### Exercise goal
Somewhere below is a line with "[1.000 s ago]" and, later, a line with "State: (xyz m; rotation"; repeat those two lines and all the lines between them, exactly as they are.

(Records drawn from a dataset)
Content starts
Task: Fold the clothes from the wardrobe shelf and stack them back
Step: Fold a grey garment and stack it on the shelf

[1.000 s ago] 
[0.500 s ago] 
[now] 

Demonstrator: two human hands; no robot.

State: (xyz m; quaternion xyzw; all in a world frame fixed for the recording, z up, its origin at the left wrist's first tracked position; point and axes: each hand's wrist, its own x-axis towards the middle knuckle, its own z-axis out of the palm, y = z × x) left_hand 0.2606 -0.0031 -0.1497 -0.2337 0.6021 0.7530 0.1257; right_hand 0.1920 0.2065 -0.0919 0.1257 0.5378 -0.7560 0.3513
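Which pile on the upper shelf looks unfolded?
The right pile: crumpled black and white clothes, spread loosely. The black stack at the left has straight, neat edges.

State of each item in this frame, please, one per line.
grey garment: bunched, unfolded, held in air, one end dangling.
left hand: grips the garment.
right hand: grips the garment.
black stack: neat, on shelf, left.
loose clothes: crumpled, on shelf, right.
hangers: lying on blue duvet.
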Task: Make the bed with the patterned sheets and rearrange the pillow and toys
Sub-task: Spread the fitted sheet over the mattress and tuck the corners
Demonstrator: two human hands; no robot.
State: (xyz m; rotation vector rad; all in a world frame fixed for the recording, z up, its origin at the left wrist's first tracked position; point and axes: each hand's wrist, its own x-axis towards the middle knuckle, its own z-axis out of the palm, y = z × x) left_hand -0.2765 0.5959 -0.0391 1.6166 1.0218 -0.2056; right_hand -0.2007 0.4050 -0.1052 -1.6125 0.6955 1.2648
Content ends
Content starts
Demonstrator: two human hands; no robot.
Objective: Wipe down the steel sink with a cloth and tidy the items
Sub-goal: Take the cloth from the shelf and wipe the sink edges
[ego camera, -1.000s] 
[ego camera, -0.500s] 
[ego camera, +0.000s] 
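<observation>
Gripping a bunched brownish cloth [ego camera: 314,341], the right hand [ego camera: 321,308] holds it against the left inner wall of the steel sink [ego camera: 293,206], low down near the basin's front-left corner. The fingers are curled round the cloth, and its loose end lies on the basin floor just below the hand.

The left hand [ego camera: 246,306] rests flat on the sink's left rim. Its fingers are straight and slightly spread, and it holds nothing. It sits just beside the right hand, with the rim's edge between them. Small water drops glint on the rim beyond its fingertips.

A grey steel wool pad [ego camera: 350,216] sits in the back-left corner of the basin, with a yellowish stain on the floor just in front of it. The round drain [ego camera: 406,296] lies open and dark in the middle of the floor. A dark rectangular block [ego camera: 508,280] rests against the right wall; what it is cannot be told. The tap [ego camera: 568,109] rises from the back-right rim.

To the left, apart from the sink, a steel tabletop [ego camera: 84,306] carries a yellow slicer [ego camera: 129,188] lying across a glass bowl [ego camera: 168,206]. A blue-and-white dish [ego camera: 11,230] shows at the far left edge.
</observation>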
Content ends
### The answer
[1.000 s ago] 
[0.500 s ago] 
[now] 

Demonstrator: two human hands; no robot.

State: (xyz m; quaternion xyzw; all in a world frame fixed for the recording, z up, its origin at the left wrist's first tracked position; point and axes: each hand's wrist, its own x-axis towards the middle knuckle, its own z-axis out of the palm, y = z × x) left_hand 0.2606 -0.0031 -0.1497 -0.2337 0.6021 0.7530 0.1257; right_hand 0.1920 0.2065 -0.0919 0.1257 0.5378 -0.7560 0.3513
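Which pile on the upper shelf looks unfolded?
The right pile: crumpled black and white clothes, spread loosely. The black stack at the left has straight, neat edges.

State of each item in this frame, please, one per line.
grey garment: bunched, unfolded, held in air, one end dangling.
left hand: grips the garment.
right hand: grips the garment.
black stack: neat, on shelf, left.
loose clothes: crumpled, on shelf, right.
hangers: lying on blue duvet.
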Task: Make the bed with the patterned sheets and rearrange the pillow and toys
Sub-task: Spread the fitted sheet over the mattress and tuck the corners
Demonstrator: two human hands; no robot.
State: (xyz m; rotation vector rad; all in a world frame fixed for the recording, z up, its origin at the left wrist's first tracked position; point and axes: each hand's wrist, its own x-axis towards the middle knuckle, its own z-axis out of the palm, y = z × x) left_hand -0.2765 0.5959 -0.0391 1.6166 1.0218 -0.2056; right_hand -0.2007 0.4050 -0.1052 -1.6125 0.6955 1.2648

Nothing more remains for this exercise.